The safety and effectiveness of ZURZUVAE use beyond 14 days in a single treatment course have not been established.
Dosage Modifications for
Concomitant Use with CYP3A4 Inducers or CYP3A4 Inhibitors CYP3A4 Inducers Avoid concomitant use of ZURZUVAE with CYP3A4 inducers. CYP3A4 Inhibitors Reduce the ZURZUVAE dosage to 30 mg orally once daily in the evening for 14 days when used concomitantly with a strong CYP3A4 inhibitor. No dosage modification is recommended when ZURZUVAE is concomitantly used with a moderate CYP3A4 inhibitor.

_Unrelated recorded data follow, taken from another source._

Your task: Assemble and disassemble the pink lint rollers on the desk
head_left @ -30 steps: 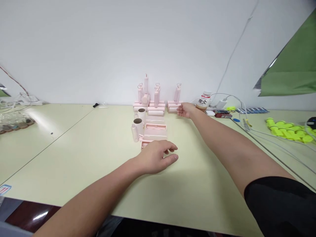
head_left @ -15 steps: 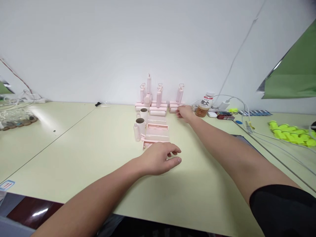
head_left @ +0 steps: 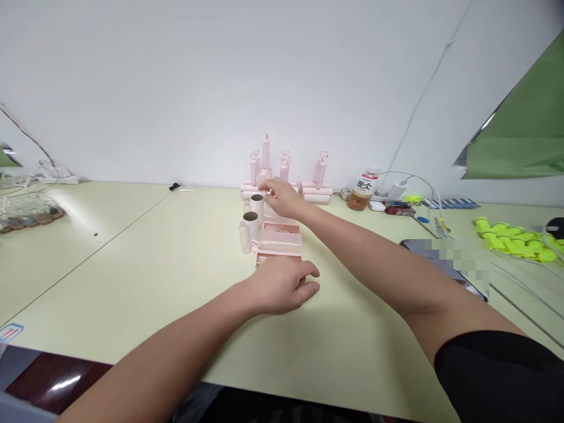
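The left hand [head_left: 288, 286], fingers and thumb apart, overlaps the pink case [head_left: 263, 259] on the desk [head_left: 176, 276]; the right hand [head_left: 281, 198] hovers beside the rear white roll [head_left: 257, 205], its grip unclear.

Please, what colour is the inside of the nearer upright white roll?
Brown; the head view shows the nearer upright white roll best.

At mid-frame, on the pale-yellow flat tabletop [head_left: 176, 258]: two white cylindrical rolls [head_left: 251, 227], left of pink rectangular plastic cases [head_left: 281, 241]; right of centre, a cylindrical amber-filled plastic bottle [head_left: 363, 189].
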A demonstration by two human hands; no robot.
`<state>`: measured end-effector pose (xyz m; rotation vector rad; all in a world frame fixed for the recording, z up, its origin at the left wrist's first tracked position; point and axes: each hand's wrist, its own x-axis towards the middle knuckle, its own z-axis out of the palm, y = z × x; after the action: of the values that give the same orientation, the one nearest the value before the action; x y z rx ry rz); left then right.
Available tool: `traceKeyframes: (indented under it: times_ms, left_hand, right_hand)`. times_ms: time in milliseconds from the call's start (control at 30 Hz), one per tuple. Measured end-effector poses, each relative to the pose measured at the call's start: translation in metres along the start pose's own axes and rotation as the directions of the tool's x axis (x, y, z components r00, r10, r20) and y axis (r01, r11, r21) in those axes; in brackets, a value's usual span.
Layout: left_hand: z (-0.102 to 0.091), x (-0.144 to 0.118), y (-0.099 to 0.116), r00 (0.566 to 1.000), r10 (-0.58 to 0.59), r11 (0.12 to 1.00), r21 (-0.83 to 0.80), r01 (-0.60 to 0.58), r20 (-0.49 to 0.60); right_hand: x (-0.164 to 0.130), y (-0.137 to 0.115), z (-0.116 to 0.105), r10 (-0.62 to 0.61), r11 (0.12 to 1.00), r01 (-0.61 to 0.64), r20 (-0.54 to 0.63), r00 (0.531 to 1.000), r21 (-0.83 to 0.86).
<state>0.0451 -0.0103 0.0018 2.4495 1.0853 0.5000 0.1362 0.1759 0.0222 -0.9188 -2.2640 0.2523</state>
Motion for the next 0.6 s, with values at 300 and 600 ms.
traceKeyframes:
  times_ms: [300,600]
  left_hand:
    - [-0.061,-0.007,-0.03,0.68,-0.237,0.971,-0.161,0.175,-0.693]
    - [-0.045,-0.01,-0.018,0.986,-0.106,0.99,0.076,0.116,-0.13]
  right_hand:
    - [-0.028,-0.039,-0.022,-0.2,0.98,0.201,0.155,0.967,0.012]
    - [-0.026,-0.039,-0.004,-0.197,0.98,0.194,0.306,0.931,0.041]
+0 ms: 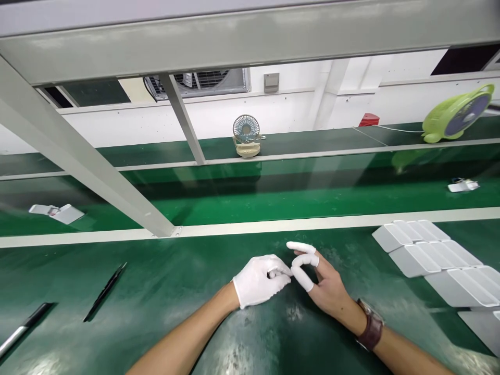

Recommended Dosage in Patients with Hepatic Impairment
The recommended dosage of ZURZUVAE in patients with severe hepatic impairment (Child-Pugh C) is 30 mg orally once daily in the evening for 14 days. The recommended dosage in patients with mild (Child-Pugh A) or moderate (Child-Pugh B) hepatic impairment is the same as those in patients with normal hepatic function.
Recommended Dosage in Patients with Renal Impairment
The recommended dosage of ZURZUVAE in patients with moderate or severe renal impairment (eGFR <60 mL/min/1.73 m 2 ) is 30 mg orally once daily in the evening for 14 days. The recommended dosage in patients with mild renal impairment (eGFR 60 to 89 mL/min/1.73 m 2 ) is the same as those in patients with normal renal function.
Recommendations Regarding a Missed Dose
If a ZURZUVAE evening dose is missed, take the next dose at the regular time the following evening. Do not take extra capsules on the same day to make up for the missed dose. Continue taking ZURZUVAE once daily until the remainder of the 14-day treatment course is completed.
Side Effects of Zurzuvae
Clinical Trial Experience
Because clinical trials are conducted under widely varying conditions, adverse reaction rates observed in the clinical trials of a drug cannot be directly compared to rates in the clinical trials of another drug and may not reflect the rates observed in practice. The safety of ZURZUVAE for the treatment of postpartum depression (PPD) was evaluated in two placebo-controlled clinical studies in 347 women with PPD treated with 50 mg of ZURZUVAE (Study 1), or with another zuranolone capsule formulation approximately equivalent to 40 mg of ZURZUVAE (Study 2) once daily for 14 days. The studies included adult patients 18 to 44 years of age diagnosed with PPD. Across PPD clinical studies at all doses studied (Studies 1 and 2), serious adverse reactions included confusional state (1%). In Study 1, the incidence of adverse reactions that led to discontinuation in patients treated with 50 mg of ZURZUVAE and placebo was 2% and 1%, respectively.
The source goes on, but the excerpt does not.